21 Windsor Road
April 6 1916
My dear Gertrude.
I write from home once more. arrived safely yesterday afternoon. We fortunately had a fine day for getting the boys off & travelling.
I think I wrote to you on Monday. Tuesday was of course a very cut up day - fortunately very fine too. We put in more or less normal lessons until twelve and then the boys packed their play boxes before dinner, all their trunks having to be ready for five. Being on duty I had to take them for a long walk in the afternoon. Six or seven miles - quite hot. A pretty walk most of it over roads I had not explored before. A rather rowdy tea afterwards - then Cooke relieved me for an hour whilst I rushed off to St Peter & collected the last of my things to take to Mrs Blake's for my packing.
At 7.15 we had the breaking up assembly - a few remarks from Mr P the reading of the terms marks & the fiving of a few special prizes (chess tournament - dormitory order etc) & then I took the upper boys across to St Peter for the last time - cooke & I had summer & then went in for 30 minutes to say good by to the Bentleys & at last at 9.30 I got away to my packing - having arranged for the man to call for my box at 8.
Got up at 6 & finally strapped my box & cycled to St Mary's in time for prayers at 7.15. the first hatch of boys for London & the south left at 8.10 by break for the station, in charge of the Miss Chew - Mrs Cooke & the Norwich boys left an hour later & my lot an hour later still. I had 6 but I dropped 3 at Wymondham 20 minutes later where we all had to change, the other 3 coming half way north with me & changing.
I got home safely at 4.30 an hour later but a pleasant journey. Just past Lincoln an aeroplane swooped down low over the train & came to ground in a field alongside.
I cycled up from the Station found Muriel & Father at home - Mother out at the Church working party & Poppy of course at the office. Father had had a telegram earlier in the day & has to report in London at the Y.M.C.A. headquarters on Friday - & he looks quite a lot better than the last time I saw him.
Had a quiet evening indoors - only going out to the garden to see the search lights at work at the Air Depot - At ten oclock the electric lights timed gradually twice- the Syn Zepps were about - & later a policeman came & told us to put all our lights out, so we went to bed by candle lights - the candles wells screened. However the Zepps did not get very near altho they were at Hull.
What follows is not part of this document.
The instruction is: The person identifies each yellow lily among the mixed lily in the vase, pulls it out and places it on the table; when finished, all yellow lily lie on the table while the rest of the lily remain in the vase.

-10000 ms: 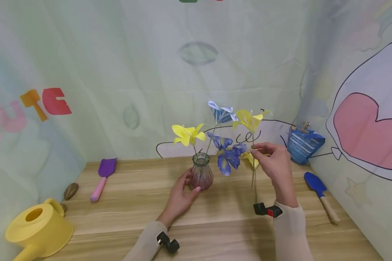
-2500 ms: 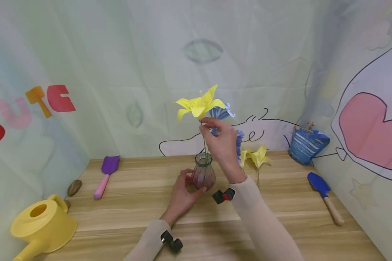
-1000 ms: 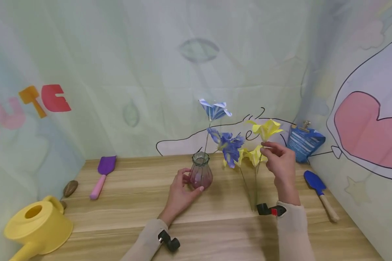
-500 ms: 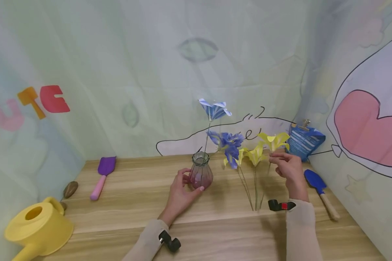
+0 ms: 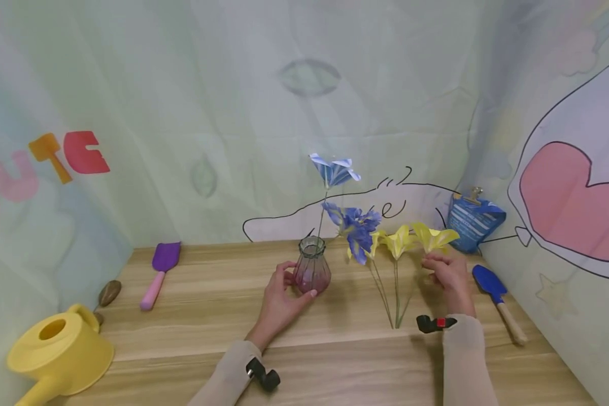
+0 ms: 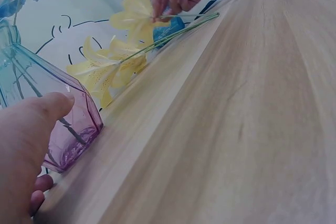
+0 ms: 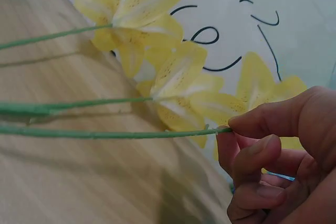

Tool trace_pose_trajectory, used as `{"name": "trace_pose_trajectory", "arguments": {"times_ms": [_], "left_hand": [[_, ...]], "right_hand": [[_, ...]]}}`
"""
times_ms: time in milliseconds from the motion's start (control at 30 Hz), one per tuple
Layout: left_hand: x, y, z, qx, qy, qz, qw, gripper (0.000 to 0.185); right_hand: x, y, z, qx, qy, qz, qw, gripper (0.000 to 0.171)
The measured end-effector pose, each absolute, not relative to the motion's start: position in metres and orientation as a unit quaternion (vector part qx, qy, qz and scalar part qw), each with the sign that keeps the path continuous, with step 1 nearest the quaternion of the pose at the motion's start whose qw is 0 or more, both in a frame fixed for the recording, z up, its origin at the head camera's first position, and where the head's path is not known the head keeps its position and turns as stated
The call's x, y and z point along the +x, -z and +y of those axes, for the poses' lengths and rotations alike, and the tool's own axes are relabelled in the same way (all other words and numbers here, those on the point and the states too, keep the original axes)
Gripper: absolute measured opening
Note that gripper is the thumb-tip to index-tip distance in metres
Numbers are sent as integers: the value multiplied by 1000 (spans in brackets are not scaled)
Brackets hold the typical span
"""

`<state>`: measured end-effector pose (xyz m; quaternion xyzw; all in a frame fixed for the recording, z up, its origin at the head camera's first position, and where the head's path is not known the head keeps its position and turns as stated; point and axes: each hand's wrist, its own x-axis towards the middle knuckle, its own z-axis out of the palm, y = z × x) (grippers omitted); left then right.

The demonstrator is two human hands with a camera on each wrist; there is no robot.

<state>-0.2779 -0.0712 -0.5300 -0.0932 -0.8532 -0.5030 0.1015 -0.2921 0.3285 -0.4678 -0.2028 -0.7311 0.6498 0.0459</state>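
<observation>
My left hand (image 5: pixel 279 301) holds the lower part of a ribbed glass vase (image 5: pixel 312 276), green at the neck and purple at the base. From the vase rises a light blue flower (image 5: pixel 334 172); a violet-blue flower (image 5: pixel 356 228) leans out on its right. My right hand (image 5: pixel 449 276) pinches a yellow lily (image 5: pixel 433 237) by its green stem (image 7: pixel 105 134), just below the bloom. Left of it, another yellow lily (image 5: pixel 397 242) lies on the table, and a further yellow lily (image 7: pixel 131 19) shows in the right wrist view, partly behind the violet-blue flower in the head view.
A yellow watering can (image 5: pixel 63 355), brown stones (image 5: pixel 110 293) and a purple shovel with a pink handle (image 5: pixel 166 259) are on the left. At right lie a blue trowel (image 5: pixel 489 283) and a clipped blue bag (image 5: pixel 473 223). A printed curtain (image 5: pixel 208 113) encloses the table (image 5: pixel 208 332).
My right hand drew the yellow lily out of the vase, carried it right and lowered it beside the other yellow lilies. My left hand stayed on the vase.
</observation>
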Motion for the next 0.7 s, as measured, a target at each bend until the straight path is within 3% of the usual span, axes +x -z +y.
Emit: {"name": "trace_pose_trajectory", "arguments": {"times_ms": [233,433,600,700], "left_hand": [[-279,531,-72,-92,502,-854,100,81],[-279,530,-72,-91,501,-855,98,81],[-277,530,-71,-87,502,-855,100,81],[-275,530,-68,-85,505,-854,90,82]], "right_hand": [[-294,483,332,-228,-629,-743,1,24],[-295,483,334,-219,-622,-751,-21,13],[-288,479,342,-197,-621,-758,-27,15],[-280,473,351,-190,-604,-774,-35,33]]}}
Have done little to-day went down town with Muriel Tues morning I cashed my cheque My first pay (except Mr Burton's small amount) since leaving Berlin & I am afraid it is all earmarked for payment - in fact I will hardly get through next term without borrowing from Muriel again. Paid my tailors bill. This afternoon I cycled round by the common- great aerial activity. Ten machines & hangars to every one they had when I left - & quite a member of permanent brick ones being built. Muriel & her friend Millie Wood (the singer) took little Betty Morris to the picture show & they all came in for tea. I undertook a short game at hide & seek with Betty afterwards.
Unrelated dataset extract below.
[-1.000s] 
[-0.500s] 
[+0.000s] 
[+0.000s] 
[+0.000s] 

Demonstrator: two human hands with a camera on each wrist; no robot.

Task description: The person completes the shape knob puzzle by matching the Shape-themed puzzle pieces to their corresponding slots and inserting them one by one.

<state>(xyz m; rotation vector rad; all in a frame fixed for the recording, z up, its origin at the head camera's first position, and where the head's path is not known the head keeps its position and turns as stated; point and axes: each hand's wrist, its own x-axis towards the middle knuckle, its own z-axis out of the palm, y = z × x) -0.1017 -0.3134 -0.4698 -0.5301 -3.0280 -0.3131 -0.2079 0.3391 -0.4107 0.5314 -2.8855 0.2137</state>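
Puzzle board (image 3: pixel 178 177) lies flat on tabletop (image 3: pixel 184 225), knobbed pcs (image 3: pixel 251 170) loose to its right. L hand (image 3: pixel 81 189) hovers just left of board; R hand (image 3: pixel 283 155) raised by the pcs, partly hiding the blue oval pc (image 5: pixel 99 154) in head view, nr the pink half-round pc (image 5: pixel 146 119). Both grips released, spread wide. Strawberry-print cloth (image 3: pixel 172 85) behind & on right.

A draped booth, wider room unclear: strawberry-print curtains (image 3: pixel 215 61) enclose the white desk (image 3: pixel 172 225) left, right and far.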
Ian was writing this morning asking for your address. He has had one of their buttons mounted for you. There is no further word from Robin another of his platoon have developed measles, so his release from quarantine will be delayed again. He may go to Cambridge for his training when he does get over.
I have nearly read a whole book through to-day - rather a record after only getting through one in ten weeks. This is one of Ian Hay's light but very good "A Knight on Wheels" He praises Kipling a lot on one chapter & especially "The Day's Word" which reminds me that I had a letter from your Uncle in Minaki this week. He talks of possibly coming over the England in July Depends I suppose on the success of his year's business.
Thanks for the stamps you enclosed. Am glad that you are able to get to Mr Hayne's classes especially as they are special adult classes. He ought to be able to make them very helpful and instructive. Fifteen is rather a big number of adults from one church.
Muriel was telling me of some Canadian expressions which Pauline had told her of. One was "Trunking" I told her I had never heard it all & then Poppy said you had used it in a letter to her.I certainly never remember either you or anyone using it.
As you say - was news seems very plentiful these days - there is always something exciting in the papers and one the whole it seems very hopeful news.
Coming back here there are still more signs of the going away of the men folk. Women are now acting as motor men of the street cars as well as conductors. It is not at all a pleasant feeling for a young man to be in civilian clothes.
I must close - Hope you all keep very well. Kind regards to everyone.